Instructions for the task: Return every line from the one with "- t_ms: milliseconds" through the one with "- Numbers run", inclusive, exactly as it appears below.

- Opening Delimiter -

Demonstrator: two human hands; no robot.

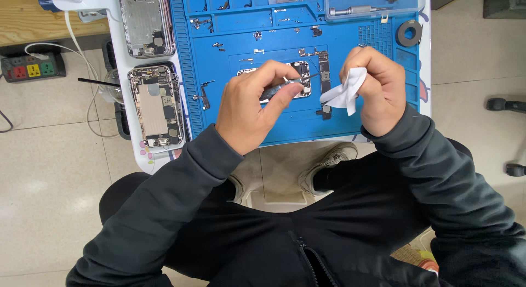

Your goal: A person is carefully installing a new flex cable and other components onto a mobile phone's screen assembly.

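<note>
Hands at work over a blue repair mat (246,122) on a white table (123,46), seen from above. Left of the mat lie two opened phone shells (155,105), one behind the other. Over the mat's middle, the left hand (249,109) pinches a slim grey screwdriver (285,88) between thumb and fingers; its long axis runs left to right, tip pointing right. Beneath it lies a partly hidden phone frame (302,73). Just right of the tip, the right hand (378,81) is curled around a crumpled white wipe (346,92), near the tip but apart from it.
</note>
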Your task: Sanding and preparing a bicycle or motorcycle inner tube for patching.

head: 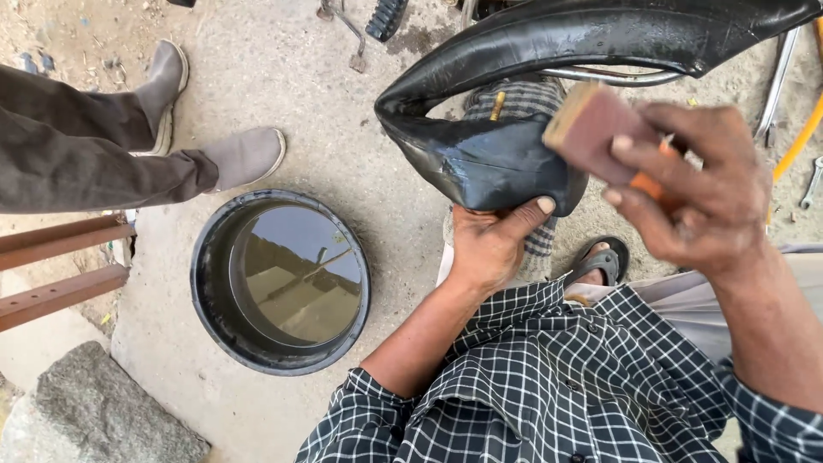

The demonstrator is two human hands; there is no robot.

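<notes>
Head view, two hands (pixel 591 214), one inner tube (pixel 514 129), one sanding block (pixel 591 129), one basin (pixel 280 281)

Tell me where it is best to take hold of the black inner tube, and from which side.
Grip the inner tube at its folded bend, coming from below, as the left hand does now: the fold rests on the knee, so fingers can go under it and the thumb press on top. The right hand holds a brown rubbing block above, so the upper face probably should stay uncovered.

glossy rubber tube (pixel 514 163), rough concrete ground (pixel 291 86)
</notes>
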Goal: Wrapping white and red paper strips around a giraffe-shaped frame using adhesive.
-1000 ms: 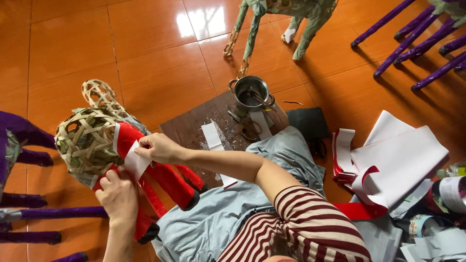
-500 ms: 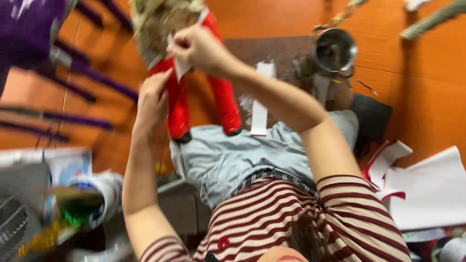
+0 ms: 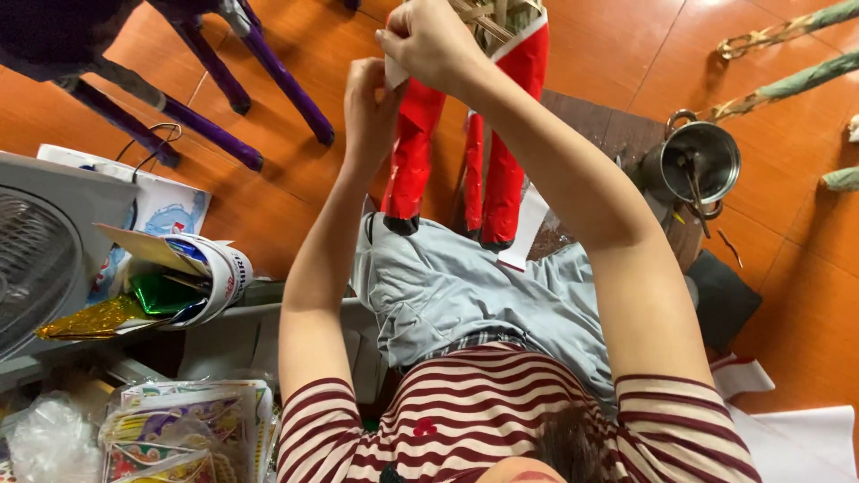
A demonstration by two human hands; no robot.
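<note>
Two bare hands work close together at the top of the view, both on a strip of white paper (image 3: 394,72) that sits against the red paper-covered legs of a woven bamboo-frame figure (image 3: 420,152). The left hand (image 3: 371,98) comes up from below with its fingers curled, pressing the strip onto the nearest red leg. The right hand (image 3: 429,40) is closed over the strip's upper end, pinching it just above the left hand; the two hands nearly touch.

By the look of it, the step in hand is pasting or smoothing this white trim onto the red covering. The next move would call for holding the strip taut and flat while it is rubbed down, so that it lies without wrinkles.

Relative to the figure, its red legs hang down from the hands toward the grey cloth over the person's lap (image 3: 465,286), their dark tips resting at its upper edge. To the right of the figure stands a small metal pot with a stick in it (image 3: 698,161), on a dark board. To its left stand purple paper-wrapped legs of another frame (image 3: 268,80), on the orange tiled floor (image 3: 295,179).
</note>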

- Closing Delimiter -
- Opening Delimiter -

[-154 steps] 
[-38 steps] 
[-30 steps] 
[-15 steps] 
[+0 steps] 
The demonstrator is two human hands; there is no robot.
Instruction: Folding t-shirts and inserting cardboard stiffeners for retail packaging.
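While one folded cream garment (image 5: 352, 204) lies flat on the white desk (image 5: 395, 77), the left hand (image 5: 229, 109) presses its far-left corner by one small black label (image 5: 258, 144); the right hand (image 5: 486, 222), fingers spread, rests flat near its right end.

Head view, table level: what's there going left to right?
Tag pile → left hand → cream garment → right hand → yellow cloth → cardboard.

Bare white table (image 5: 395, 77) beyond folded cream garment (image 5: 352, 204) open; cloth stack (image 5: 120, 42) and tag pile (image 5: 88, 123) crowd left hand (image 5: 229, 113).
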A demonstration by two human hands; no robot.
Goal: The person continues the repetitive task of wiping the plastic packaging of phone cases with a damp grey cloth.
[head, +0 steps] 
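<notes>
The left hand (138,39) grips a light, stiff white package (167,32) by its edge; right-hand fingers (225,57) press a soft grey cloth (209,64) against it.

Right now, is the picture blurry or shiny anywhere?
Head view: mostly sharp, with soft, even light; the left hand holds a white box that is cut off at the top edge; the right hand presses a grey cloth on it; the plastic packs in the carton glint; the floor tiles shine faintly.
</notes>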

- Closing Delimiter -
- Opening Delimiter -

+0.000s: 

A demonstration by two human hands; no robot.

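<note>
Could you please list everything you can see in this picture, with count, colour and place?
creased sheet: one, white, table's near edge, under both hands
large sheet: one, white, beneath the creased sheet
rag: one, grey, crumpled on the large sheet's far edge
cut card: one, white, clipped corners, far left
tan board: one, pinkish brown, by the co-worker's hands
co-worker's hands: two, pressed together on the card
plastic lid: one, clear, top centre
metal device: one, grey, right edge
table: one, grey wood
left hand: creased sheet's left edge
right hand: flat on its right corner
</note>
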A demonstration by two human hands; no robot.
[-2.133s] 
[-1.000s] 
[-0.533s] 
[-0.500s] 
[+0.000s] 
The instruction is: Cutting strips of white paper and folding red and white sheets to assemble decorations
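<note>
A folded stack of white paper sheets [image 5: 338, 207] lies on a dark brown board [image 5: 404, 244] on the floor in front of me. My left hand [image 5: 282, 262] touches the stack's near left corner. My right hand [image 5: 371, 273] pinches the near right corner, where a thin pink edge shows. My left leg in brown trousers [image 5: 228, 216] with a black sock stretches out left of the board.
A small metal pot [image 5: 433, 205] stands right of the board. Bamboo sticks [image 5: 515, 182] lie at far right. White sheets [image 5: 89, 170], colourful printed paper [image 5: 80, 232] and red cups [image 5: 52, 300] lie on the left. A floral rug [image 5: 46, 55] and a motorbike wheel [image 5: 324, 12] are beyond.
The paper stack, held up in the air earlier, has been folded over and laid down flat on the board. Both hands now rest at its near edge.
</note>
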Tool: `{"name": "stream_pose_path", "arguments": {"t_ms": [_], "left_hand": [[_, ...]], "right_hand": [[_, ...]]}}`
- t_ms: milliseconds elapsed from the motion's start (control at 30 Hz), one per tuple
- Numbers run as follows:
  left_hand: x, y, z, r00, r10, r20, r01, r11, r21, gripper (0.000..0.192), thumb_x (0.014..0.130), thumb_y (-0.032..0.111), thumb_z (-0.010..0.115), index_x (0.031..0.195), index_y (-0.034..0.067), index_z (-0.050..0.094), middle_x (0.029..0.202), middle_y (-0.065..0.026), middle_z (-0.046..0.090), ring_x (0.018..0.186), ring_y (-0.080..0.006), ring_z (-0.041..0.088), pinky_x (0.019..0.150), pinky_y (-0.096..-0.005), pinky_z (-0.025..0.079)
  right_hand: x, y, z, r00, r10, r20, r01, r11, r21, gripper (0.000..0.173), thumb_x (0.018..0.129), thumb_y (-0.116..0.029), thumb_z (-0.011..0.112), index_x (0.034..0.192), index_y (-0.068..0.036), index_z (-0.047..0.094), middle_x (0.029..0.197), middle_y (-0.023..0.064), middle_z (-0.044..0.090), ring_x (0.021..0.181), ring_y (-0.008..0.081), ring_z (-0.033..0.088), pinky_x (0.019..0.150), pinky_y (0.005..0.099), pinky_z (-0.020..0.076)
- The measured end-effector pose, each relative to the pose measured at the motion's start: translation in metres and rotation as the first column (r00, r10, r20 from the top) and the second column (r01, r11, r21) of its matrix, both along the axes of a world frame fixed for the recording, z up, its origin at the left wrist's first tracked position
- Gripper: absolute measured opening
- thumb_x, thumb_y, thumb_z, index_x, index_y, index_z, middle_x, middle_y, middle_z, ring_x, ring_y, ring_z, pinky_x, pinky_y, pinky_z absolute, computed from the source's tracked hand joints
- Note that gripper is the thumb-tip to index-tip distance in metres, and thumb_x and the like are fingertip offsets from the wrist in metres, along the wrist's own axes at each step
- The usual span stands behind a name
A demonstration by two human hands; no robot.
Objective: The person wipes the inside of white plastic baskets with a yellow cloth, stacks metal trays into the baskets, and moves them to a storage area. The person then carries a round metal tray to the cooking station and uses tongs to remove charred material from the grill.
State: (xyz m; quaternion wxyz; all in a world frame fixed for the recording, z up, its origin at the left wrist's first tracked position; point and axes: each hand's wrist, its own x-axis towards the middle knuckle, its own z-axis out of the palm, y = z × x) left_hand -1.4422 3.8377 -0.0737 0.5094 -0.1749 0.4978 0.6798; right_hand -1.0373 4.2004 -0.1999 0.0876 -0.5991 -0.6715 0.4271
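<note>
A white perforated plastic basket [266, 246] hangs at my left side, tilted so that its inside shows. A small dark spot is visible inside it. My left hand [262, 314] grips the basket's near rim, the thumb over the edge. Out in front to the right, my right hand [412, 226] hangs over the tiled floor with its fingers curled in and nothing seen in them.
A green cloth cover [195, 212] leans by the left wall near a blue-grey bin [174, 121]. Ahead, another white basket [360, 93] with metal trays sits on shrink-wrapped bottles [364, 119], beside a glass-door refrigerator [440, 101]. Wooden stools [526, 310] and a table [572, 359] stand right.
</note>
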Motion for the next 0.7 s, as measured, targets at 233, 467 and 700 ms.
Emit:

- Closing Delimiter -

Written response:
- t_ms: milliseconds elapsed from the motion's start (control at 30 Hz), one per tuple
- Numbers run as follows:

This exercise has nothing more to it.